Cathy found that I was a fly fisher and went to the shed to get me a fly rod. I had on a pretty big bugger pattern. After a few casts I managed to get a couple of strikes, but nothing would stay on. Finally our oldest daughter caught one. The sound of the excitement and happiness coming from her when she has a fish on is magic to my ears. We landed it and released it back to it’s home. Soon after I managed to get one on and landed that one too. My wife, who isn`t normally into fishing had a rod in hand and had a great time too.
The kids had a great time. Not because of the amount of fish caught, which I believe was 3 in the course of the program, but because Cathy made the whole afternoon such a neat experience. After a little more than an hour or so on the water it was time to head back to the centre which is just a short walk. Cathy went inside and gave the kids more than their fair share of fish food so that they could feed the fish in the moat. Well, that was just the icing on the cake for the girls. They fed them and then Cathy allowed them to ‘pet’ the fish as the fish were rising to get their bounty.
Our girls really enjoyed the trip. That was all they talked about for a few days after. I would highly recommend that if you are into fishing, and want to get your kids into it, or someone like me who just wants a fun family outing, visit one of the FFSBC Fish Hatchery Visitor Centres that support this program and make your appointment. The FFSBC puts on the Learn to Fish Program at the Abbotsford and Fort Steele Visitor Centres throughout the summer time. They are free with a suggested donation of $5 per child. We gave them more than that as we thought it was well worth the time spent there.
This year is the first year that the Kootenay Fish Hatchery will be putting on a “Youth on the fly day camp”. As per their info sheet- ”In one action packed day, learn the essential skills you need to begin fly fishing, including lessons on: entomology, fly tying, rod set up and casting”.
It is going to be held on August 16th, 2014 at the Kootenay Fish Hatchery at 4522 Fenwick Rd. Fort Steele BC from 9am-7pm. Cost is $75 per person.
It is open to participants who are 12-15 years of age, lunch and dinner is provided and the fishing equipment is provided or they can use their own. Most of the day is spent fishing. Sounds great!

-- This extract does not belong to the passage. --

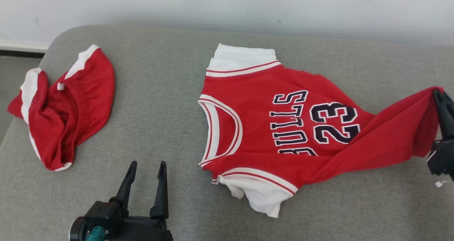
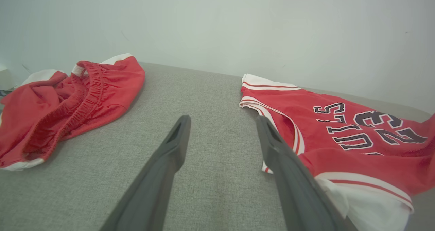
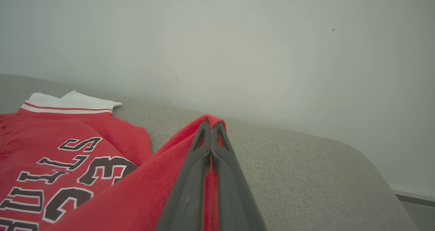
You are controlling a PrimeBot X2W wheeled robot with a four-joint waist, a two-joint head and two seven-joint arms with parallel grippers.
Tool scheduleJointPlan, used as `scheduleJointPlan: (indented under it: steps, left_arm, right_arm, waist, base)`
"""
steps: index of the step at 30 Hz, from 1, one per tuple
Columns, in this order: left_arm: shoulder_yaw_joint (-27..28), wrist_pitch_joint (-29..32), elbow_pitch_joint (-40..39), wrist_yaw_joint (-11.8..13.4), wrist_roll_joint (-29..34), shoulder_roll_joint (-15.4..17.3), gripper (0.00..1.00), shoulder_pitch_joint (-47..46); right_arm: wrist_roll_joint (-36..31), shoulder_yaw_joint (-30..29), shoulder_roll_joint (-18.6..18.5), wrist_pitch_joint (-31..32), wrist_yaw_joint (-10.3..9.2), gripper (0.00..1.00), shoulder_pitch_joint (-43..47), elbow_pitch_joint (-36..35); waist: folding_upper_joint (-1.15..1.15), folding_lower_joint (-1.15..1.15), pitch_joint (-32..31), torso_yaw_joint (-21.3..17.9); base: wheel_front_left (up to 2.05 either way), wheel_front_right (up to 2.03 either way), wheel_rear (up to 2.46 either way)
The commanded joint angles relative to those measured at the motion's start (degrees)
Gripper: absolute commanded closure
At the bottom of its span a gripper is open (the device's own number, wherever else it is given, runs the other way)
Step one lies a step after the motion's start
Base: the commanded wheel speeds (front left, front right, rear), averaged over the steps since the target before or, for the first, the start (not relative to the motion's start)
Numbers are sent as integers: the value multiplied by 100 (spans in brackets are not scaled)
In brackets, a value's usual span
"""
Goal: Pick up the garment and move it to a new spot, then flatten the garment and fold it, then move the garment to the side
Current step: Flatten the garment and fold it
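Note:
The garment is a red jersey with white sleeves and dark "BULLS 23" lettering, lying on the grey cushioned surface. Its neck opening faces left and its hem is drawn out to the right. My right gripper is shut on that hem corner at the right edge, lifting the cloth slightly; in the right wrist view red fabric wraps the closed fingers. My left gripper stands open at the lower left, over bare cushion just left of the jersey, holding nothing.
A crumpled pair of red shorts with white trim lies at the left end of the cushion, seen too in the left wrist view as a red heap. A pale wall runs behind. The cushion's rounded corner drops off at the far left.

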Motion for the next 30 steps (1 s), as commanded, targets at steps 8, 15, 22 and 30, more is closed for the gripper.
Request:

Call the Kootenay Hatchery at 250-429-3214 or email at firstname.lastname@example.org
Overall, it was one of the best mini-outings we have had as a family in a long time. For us it was a 3 hour drive or so to get there. The girls saw places they had never been before, and everyone had smiles on their faces at the end of the day. It has gone into my oldest daughter`s summer journal, so I know that it was a great trip for her.
Again, the staff at the centre are top notch. They know their jobs, they know the fish and they are excellent with visitors. Let`s face it, if it wasn’t for them, most of us wouldn`t be able to feed our passions or obsessions out on the water. Cathy Fiedler was no exception. She gave our family an outing that will not be forgotten. Thanks Cathy.
One thing to remember, because I didn`t… is that the Kootenay Fish hatchery is 1 hour ahead if you are coming from the Pacific Time Zone. Luckily for us, we left an hour earlier to explore around. We got there just in time.